* **REQUIRED WORK**
Reproduce the entire listing below exactly.

* **SUPPLIED INFORMATION**
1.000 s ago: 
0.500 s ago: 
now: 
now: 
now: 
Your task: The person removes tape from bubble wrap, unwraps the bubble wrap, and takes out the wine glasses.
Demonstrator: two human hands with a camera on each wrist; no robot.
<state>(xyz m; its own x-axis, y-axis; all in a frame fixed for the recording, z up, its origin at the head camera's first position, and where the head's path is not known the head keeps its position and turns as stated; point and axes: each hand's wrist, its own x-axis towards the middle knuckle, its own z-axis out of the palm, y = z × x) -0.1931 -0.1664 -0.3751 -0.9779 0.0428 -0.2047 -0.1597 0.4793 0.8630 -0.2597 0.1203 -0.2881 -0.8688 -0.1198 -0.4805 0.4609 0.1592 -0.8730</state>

* **ANSWER SPACE**
1.000 s ago: 
0.500 s ago: 
now: 
now: 
now: 
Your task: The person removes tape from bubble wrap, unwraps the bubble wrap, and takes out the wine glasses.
Demonstrator: two human hands with a camera on each wrist; no robot.
<state>(xyz m; its own x-axis, y-axis; all in a frame fixed for the recording, z up, its origin at the head camera's first position, and where the head's path is not known the head keeps its position and turns as stated; point and axes: each hand's wrist, its own x-axis towards the middle knuckle, its own z-axis out of the palm, y = z × x) -0.1931 -0.1664 -0.3751 -0.9779 0.0428 -0.2047 -0.1597 0.4793 0.8630 -0.2597 0.1203 -0.2881 -0.8688 -0.1198 -0.4805 0.4609 0.1592 -0.8730</state>

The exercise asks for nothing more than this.